Exercise directions:
The required output is the stretch from the line containing "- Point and" through the line containing "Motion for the" in the records below, unaltered and with no pictures.

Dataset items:
#####

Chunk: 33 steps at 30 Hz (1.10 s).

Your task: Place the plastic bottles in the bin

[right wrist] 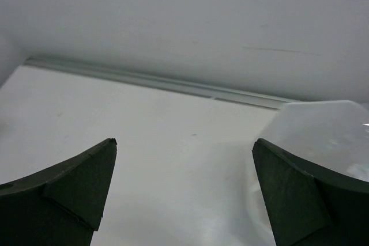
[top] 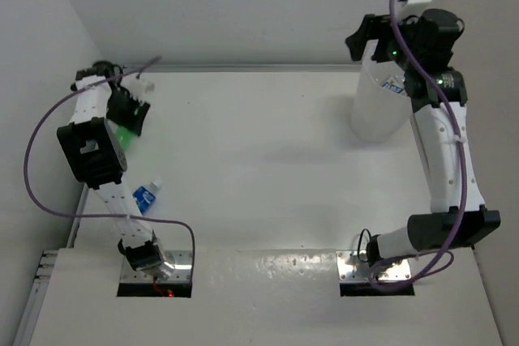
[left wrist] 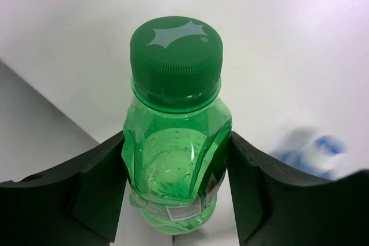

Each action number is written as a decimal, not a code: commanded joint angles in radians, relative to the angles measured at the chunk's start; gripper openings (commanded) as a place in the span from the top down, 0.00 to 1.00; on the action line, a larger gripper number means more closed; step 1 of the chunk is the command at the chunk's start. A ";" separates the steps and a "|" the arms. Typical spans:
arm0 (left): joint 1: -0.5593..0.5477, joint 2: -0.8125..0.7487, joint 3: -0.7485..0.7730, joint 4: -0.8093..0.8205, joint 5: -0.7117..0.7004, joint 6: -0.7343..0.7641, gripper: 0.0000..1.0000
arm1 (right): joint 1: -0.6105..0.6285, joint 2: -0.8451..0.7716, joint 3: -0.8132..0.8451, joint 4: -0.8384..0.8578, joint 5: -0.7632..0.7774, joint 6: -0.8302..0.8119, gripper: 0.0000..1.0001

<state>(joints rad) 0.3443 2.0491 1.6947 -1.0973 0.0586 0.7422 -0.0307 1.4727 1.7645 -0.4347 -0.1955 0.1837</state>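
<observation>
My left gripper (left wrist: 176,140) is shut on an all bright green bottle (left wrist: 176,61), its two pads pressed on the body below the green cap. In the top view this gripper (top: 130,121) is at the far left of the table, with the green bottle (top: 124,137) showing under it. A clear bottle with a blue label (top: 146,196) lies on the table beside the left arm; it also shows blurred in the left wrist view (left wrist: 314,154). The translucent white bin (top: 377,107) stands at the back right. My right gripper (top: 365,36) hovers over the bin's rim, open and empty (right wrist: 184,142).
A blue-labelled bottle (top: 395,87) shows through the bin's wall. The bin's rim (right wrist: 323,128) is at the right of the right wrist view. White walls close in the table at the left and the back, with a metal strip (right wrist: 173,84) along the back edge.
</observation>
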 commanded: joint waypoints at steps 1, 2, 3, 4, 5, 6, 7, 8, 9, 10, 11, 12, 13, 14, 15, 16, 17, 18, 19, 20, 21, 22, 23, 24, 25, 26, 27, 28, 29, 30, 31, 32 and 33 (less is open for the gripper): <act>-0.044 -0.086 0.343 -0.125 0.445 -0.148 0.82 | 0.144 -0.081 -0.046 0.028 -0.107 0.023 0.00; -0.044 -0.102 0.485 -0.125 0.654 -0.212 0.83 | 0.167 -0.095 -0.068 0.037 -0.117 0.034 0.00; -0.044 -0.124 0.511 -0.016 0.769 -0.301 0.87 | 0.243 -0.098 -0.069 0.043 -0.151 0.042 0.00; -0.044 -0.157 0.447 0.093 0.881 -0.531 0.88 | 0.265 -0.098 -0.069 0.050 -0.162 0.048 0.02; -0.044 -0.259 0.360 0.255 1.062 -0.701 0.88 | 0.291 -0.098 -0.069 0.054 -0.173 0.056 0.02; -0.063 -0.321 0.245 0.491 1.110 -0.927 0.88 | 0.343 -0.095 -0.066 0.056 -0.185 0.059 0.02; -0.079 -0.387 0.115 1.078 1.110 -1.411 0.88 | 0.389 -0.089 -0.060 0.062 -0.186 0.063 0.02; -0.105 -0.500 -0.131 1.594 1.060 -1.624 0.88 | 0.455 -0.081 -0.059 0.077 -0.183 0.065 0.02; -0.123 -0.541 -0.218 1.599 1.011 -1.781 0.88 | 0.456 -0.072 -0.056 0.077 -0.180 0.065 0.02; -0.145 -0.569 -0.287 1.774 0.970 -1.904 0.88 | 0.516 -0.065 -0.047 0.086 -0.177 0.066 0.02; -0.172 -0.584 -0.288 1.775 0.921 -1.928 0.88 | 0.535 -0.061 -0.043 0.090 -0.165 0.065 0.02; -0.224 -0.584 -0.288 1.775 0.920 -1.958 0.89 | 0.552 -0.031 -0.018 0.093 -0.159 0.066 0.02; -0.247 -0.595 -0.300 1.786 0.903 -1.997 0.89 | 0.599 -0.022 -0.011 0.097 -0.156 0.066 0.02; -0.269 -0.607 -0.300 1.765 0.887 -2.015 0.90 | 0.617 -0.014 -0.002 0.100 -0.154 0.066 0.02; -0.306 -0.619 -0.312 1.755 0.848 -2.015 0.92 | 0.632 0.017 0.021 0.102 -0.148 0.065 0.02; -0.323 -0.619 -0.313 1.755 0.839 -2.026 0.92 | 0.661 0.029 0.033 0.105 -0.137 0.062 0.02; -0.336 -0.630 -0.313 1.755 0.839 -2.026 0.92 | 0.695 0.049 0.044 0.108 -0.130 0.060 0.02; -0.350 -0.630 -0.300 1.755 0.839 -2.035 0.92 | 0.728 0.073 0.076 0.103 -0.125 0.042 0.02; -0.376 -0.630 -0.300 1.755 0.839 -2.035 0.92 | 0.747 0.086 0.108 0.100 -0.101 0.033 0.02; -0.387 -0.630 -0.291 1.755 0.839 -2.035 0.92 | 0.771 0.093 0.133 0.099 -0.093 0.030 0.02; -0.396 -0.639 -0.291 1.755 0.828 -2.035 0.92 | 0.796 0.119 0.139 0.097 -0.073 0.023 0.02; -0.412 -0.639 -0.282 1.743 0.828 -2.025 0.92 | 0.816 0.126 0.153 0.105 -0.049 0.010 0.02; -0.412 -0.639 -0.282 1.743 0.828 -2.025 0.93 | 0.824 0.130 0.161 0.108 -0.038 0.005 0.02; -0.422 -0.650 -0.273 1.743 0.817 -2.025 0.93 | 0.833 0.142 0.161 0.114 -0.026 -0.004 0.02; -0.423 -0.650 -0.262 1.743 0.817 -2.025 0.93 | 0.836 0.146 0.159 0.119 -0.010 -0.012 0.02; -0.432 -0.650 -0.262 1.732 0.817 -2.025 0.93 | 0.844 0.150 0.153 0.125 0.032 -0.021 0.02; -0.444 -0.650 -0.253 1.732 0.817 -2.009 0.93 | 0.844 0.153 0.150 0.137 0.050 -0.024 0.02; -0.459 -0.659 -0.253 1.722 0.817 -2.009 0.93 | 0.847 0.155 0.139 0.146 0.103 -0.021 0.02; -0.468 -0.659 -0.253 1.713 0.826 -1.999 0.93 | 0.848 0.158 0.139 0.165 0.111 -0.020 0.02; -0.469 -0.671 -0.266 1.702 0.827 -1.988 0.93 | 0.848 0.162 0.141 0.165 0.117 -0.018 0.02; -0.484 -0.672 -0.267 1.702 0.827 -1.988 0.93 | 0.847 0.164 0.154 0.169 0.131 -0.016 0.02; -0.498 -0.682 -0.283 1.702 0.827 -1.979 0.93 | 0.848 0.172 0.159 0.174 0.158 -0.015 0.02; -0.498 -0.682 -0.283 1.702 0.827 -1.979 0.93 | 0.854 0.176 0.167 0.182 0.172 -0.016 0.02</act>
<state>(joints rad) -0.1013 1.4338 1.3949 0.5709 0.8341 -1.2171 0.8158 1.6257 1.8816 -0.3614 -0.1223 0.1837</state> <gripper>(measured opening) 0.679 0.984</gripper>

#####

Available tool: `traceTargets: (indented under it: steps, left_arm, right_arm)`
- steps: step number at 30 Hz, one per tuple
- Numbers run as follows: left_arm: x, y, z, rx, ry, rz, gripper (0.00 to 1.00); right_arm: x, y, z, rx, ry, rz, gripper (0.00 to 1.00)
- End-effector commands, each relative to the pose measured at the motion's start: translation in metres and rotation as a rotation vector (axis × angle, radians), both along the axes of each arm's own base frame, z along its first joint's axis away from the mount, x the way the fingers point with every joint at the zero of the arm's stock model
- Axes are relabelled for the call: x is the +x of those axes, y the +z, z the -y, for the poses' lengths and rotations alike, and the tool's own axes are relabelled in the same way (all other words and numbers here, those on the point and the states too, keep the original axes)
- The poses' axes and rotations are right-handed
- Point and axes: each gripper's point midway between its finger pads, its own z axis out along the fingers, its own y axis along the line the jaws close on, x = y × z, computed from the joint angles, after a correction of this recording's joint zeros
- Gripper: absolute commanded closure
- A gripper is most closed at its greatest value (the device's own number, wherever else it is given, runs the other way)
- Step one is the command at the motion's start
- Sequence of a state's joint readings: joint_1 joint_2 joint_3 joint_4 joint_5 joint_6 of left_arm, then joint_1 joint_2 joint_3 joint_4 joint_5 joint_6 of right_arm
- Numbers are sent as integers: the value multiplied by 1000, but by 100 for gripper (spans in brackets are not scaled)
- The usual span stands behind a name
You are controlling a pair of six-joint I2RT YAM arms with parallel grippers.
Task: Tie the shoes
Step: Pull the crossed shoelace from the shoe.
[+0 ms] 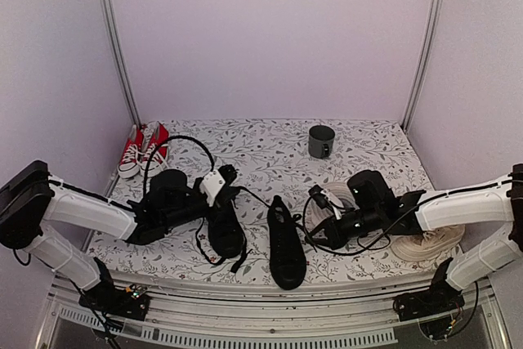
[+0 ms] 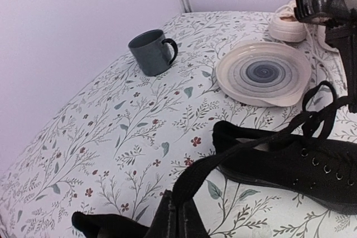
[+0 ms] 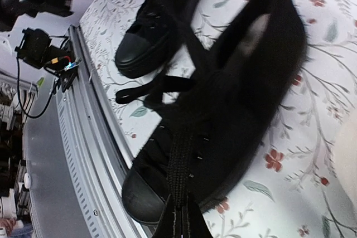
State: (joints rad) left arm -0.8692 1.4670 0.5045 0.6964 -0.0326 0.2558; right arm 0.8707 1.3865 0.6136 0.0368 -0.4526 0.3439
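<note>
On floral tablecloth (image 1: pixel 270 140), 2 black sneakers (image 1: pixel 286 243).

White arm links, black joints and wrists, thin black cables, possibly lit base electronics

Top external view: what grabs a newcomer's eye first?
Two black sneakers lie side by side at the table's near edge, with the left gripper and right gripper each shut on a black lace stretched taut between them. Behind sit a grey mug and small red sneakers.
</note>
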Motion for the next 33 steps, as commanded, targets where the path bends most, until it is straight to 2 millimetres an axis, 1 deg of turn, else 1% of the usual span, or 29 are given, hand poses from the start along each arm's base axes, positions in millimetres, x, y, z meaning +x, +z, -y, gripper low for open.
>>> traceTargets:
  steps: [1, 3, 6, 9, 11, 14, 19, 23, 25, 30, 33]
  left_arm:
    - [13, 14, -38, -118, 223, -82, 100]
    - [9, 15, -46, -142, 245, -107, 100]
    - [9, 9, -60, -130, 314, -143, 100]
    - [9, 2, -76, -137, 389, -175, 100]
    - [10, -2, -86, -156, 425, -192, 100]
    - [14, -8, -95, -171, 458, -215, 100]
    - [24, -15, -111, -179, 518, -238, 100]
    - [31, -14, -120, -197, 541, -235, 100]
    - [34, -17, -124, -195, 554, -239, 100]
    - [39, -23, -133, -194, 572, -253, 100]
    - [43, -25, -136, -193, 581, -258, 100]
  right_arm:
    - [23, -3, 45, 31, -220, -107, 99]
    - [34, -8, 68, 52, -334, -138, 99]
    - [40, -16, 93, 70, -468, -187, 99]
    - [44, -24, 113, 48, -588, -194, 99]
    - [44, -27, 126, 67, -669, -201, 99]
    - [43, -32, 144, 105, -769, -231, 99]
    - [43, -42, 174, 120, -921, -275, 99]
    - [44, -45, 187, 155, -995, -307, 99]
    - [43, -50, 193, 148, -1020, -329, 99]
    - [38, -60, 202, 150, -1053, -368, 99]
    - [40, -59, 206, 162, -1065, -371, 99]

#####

Reply:
- Point and axes: each gripper's point midway between its finger pads, its own z axis out along the fingers, its own y axis along the line the jaws close on, x = y × z, computed from the joint angles, after a correction of this recording's joint zeros
- Gripper: absolute commanded closure
- A gripper is most closed at its greatest value (the device's own number, wherever else it is given, runs the other way)
- Step one is the command at the motion's start
- Sequence of a state's joint readings: joint_1 joint_2 joint_3 joint_4 joint_5 joint_6 of left_arm, then joint_1 joint_2 joint_3 joint_4 joint_5 joint_6 of right_arm
- Numbers are sent as integers: the value multiplied by 1000, but by 100 for gripper (spans in brackets are not scaled)
- The usual span stands behind a name
You are controlling a pair of six-joint I2RT YAM arms with parallel grippers.
Task: Tie the shoes
Step: Pull the crossed shoelace from the shoe.
[+0 ms] 
[+0 ms] 
[+0 ms] 
State: (joints rad) left arm -0.8692 1.4670 0.5045 0.6964 -0.0326 0.2558; right arm 0.8707 1.3865 0.6136 0.0368 -0.4526 0.3439
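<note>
On floral tablecloth (image 1: pixel 270 140), 2 black sneakers (image 1: pixel 286 243).

White arm links, black joints and wrists, thin black cables, possibly lit base electronics

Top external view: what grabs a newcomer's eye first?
Two black sneakers lie side by side at the table's near edge, with the left gripper and right gripper each shut on a black lace stretched taut between them. Behind sit a grey mug and small red sneakers.
</note>
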Motion for the next 33 steps, as commanded, targets where the path bends most, until it is straight to 2 millimetres an axis, 1 deg of turn, else 1% of the usual span, or 29 are given, hand poses from the start along each arm's base axes, positions in millimetres, x, y, z meaning +x, +z, -y, gripper low for open.

As written, the answer is complete.